You ever notice when someone is frustrated they type only on the home row? asdkfjasdlf style. Its like if we're frustrated we just move around the easiest keys to press. I'm frustrated and I don't know where the keys are.
Over break I read two really good books. Into Thin Air by John Krakauer, about the 1996 disaster on Everest and High Exposure by David Breshears. Both excellent. Both about mountanineering and what pulls people toward something as ridiculous and illogical as climbing to 29,028ft, the troposphere. Both books resonate somewhere inside me. Its about personal challenge.
I'm frustrated with a lot of things right now. All related to what I do from 7:30 to 3:00. On one hand I've got this new enthused idea that each day is special and shouldn't be wasted. On the other I'm not happy. Problem. Solution? I don't know.
All accounts I can read from mountaneers on Everest say that nobody enjoys the short walk to the top. And by short walk I mean 13,000ft drudgery of a march through wind, cold, and ice from Base Camp to the peak. Sure people enjoy some aspect of the climb but on day 4, sumit day, nobodys chipper and happy. Even veteran climbers have to force themselves out of bed at midnight to make the last ascent of the excruciating climb. Above 26,000ft your intestines shut down b/c of a lack of oxygen. It feeds on itself for energy. They call it the "death zone." Often climber return with a 20% loss of body mass.
I kinda feel that way. The question becomes how do you balance a "don't waste a day" philosophy with being miserable at work?
A. Find something else that doesn't make you miserable
B. Find a way to make work less miserable
C. Suck it up and waste the next 163 days of your life
D. Find meaning, value, and happiness somewhere else like spearfishing, cycling, or some other cheap activity.
Paul "not in a good place" Murphy
2 Comments:
Why do you feel so frustrated in teaching? Surely it is not as bad as what happens in consumer electronics retail at this time of year. Some days there it feels like I am pulling teeth with as much force as possible and then extracting the pitifully small gold fillings to try to break even.
The highest bit of churn as to teachers comes during the first three years of teaching. Teaching is rough. You are at a point where how things are going is normal even if it feels hideous.

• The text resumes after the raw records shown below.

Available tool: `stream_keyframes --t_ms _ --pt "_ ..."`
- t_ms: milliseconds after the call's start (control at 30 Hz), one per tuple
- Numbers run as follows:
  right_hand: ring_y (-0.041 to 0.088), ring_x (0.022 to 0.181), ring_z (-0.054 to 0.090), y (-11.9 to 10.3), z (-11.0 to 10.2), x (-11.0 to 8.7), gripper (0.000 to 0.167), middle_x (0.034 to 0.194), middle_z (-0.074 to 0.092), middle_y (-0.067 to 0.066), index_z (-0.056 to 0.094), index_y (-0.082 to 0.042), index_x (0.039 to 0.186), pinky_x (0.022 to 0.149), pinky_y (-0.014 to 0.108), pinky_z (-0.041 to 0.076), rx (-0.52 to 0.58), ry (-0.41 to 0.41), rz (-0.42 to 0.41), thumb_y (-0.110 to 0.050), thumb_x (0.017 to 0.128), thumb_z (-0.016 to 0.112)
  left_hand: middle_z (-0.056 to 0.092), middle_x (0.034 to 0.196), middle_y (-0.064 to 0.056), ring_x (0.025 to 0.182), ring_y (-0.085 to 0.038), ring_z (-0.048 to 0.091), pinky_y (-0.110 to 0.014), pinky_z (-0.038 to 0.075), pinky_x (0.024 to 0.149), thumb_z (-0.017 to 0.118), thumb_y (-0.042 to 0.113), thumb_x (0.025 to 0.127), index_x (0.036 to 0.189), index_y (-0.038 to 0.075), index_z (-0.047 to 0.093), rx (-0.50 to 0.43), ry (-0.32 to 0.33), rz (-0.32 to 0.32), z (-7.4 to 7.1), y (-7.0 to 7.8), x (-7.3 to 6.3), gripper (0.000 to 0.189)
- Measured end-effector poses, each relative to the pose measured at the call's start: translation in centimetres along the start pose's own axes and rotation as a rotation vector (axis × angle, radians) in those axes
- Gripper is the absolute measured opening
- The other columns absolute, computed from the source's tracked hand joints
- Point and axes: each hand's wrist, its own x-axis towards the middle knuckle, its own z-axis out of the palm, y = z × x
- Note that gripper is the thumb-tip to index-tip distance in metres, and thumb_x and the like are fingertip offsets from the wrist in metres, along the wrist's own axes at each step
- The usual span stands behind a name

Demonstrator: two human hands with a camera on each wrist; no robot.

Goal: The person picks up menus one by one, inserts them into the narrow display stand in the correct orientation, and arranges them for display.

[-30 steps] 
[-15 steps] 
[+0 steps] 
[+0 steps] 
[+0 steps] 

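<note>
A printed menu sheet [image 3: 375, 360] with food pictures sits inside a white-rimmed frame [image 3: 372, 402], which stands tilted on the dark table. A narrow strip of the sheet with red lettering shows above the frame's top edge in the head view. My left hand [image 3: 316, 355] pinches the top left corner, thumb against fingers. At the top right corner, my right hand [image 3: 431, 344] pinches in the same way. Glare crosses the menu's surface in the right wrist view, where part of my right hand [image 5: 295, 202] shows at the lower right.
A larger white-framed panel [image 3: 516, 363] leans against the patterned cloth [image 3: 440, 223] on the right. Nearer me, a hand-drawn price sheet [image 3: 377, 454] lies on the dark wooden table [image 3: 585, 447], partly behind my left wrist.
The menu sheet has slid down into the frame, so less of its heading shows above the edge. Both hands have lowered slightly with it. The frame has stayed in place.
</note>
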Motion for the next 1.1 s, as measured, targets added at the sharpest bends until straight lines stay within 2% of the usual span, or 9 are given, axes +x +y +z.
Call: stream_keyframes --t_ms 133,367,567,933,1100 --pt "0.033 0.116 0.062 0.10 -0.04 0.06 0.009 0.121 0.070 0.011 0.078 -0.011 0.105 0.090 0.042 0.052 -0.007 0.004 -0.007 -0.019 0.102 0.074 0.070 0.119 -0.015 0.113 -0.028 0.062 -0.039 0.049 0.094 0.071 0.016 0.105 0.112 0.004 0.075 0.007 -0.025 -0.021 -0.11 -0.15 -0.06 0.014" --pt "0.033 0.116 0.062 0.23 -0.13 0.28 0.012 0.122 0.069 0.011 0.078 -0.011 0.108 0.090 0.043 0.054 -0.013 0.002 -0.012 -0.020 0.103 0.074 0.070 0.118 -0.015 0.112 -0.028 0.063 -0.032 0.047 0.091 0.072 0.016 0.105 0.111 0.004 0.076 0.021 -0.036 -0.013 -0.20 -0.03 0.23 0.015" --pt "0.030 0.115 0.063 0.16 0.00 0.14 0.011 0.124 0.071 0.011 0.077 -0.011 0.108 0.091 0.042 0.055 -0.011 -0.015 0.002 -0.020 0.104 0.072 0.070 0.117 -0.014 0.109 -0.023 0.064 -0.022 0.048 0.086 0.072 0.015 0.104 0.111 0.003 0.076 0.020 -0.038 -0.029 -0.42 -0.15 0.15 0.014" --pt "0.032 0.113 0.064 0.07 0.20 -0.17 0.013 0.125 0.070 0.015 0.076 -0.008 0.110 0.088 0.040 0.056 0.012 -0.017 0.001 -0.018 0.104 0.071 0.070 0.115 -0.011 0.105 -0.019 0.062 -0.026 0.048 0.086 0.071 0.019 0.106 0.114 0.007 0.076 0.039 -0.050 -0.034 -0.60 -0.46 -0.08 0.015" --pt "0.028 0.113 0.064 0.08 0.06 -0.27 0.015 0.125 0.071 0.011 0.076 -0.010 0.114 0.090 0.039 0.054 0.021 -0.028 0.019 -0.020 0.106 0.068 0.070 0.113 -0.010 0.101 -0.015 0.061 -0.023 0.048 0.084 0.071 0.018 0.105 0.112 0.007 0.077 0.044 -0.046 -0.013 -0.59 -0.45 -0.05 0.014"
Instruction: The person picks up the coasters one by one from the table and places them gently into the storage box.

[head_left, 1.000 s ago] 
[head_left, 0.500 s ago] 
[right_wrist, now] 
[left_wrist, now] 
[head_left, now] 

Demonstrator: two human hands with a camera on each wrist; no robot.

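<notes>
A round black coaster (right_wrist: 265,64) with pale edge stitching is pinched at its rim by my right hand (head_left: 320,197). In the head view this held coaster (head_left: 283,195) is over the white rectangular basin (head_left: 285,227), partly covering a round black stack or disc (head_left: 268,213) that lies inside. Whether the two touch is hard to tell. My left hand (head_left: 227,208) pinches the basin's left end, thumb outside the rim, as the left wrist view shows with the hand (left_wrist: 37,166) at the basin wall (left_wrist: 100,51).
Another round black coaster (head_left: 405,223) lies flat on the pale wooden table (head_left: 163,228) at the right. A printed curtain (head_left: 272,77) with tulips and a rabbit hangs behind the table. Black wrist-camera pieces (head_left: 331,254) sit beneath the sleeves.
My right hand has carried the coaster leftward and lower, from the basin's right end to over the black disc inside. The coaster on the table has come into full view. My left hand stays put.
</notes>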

What to do? Finding an avocation would be the first suggested possibility. The second possibility I can suggest is not pretty.
I suggest spending the next period of days contemplating what it is you are called to do in life. Make the best of what you can in American Samoa and seriously think about what you are called to do in life. If you feel like teaching is not the best place for you, what might be? Why might it be that way?
Feel free to drop me an e-mail if you want to continue this discussion.
By Anonymous, at 1/12/2008 12:06 PM
Being unhappy in your job can be very frustrating - but sometimes its that unhappiness that pushes you to figure out what you really want to do - and motivates you to find a place you can do what you love. I know you're stuck there until your contract ends - but Stephen was right - this is the time to really think about what it is you don't like about your current employment and what you really want to do.
Re-invent yourself - it's very freeing and a lot of fun.